→ What to do: The lines below should be written out again in full, exactly as they are.

● ● ● ● ● ● ●

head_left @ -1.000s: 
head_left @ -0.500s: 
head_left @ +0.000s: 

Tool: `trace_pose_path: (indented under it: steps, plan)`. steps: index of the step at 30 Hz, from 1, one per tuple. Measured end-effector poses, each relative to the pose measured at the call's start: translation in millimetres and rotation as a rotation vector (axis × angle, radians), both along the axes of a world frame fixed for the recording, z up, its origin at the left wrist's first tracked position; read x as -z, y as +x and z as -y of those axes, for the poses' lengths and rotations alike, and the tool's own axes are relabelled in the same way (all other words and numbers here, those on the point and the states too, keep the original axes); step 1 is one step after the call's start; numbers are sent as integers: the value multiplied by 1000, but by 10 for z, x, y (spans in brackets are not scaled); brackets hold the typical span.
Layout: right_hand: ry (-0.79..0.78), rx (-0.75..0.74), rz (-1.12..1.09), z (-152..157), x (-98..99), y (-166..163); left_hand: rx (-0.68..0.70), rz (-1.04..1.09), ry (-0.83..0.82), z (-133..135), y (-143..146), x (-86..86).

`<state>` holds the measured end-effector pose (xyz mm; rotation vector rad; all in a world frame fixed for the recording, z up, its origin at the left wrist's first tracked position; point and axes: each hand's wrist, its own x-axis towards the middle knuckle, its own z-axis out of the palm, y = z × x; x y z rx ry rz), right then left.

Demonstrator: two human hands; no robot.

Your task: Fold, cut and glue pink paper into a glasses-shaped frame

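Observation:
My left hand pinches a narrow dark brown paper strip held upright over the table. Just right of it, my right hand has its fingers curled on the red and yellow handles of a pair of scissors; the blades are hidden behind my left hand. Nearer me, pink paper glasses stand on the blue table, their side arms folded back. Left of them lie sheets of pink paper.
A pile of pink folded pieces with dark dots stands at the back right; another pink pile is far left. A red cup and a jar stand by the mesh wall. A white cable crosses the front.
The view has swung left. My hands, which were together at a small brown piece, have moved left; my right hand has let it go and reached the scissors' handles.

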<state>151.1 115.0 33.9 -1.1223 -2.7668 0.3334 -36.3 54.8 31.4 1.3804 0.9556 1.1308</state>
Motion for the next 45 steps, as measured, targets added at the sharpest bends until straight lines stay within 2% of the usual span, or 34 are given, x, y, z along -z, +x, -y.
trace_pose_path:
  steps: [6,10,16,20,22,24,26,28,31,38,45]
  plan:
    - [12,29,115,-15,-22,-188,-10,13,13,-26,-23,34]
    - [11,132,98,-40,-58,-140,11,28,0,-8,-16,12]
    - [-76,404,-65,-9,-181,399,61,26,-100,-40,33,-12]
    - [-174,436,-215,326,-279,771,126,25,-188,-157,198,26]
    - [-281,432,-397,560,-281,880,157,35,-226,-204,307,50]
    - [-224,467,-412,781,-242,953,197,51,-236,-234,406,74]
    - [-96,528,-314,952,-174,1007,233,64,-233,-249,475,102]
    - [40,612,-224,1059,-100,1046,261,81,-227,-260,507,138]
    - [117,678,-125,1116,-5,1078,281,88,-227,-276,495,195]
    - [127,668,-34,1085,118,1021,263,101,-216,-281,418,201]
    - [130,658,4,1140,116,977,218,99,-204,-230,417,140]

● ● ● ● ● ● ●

→ Task output:
head_left @ -1.000s: 
head_left @ -0.500s: 
head_left @ +0.000s: 

Tool: `trace_pose_path: (indented under it: steps, plan)`. steps: index of the step at 30 Hz, from 1, one per tuple. Measured end-effector poses, each relative to the pose measured at the call's start: translation in millimetres and rotation as a rotation vector (axis × angle, radians), both along the axes of a world frame fixed for the recording, z up, its origin at the left wrist's first tracked position; read x as -z, y as +x and z as -y of those axes, for the poses' lengths and rotations alike, and the tool's own axes are relabelled in the same way (all other words and numbers here, those on the point and the states too, keep the original axes); step 1 is one step after the call's start; numbers are sent as integers: the value multiplied by 1000, but by 10 for z, x, y (spans in brackets are not scaled); brackets hold the typical span.
Layout: right_hand: ry (-0.79..0.78), rx (-0.75..0.74), rz (-1.12..1.09), z (-152..157), x (-98..99), y (-166..163); left_hand: rx (-0.68..0.70), rz (-1.04..1.09), ry (-0.83..0.82), z (-133..135), y (-143..146), x (-86..86).

`<state>` holds the measured end-effector pose (xyz mm; rotation vector rad; all in a world frame fixed for the recording, z up, its origin at the left wrist's first tracked position; point and axes: each hand's wrist, its own x-axis towards the middle knuckle, its own z-axis out of the palm, y = z × x; x y z rx ry rz), right then left.

Demonstrator: two human hands; no robot.

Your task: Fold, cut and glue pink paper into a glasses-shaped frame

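Observation:
My left hand pinches a narrow dark brown paper strip held upright over the table. Just right of it, my right hand has its fingers curled on the red and yellow handles of a pair of scissors; the blades are hidden behind my left hand. Nearer me, pink paper glasses stand on the blue table, their side arms folded back. Left of them lie sheets of pink paper.
A pile of pink folded pieces with dark dots stands at the back right; another pink pile is far left. A red cup and a jar stand by the mesh wall. A white cable crosses the front.
The view has swung left. My hands, which were together at a small brown piece, have moved left; my right hand has let it go and reached the scissors' handles.
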
<state>151.1 115.0 33.9 -1.1223 -2.7668 0.3334 -36.3 54.8 31.4 1.3804 0.9556 1.1308</state>
Motion for the next 45 steps, as measured, targets added at the sharpest bends until straight lines stay within 2% of the usual span, or 34 are given, x, y, z along -z, +x, -y.
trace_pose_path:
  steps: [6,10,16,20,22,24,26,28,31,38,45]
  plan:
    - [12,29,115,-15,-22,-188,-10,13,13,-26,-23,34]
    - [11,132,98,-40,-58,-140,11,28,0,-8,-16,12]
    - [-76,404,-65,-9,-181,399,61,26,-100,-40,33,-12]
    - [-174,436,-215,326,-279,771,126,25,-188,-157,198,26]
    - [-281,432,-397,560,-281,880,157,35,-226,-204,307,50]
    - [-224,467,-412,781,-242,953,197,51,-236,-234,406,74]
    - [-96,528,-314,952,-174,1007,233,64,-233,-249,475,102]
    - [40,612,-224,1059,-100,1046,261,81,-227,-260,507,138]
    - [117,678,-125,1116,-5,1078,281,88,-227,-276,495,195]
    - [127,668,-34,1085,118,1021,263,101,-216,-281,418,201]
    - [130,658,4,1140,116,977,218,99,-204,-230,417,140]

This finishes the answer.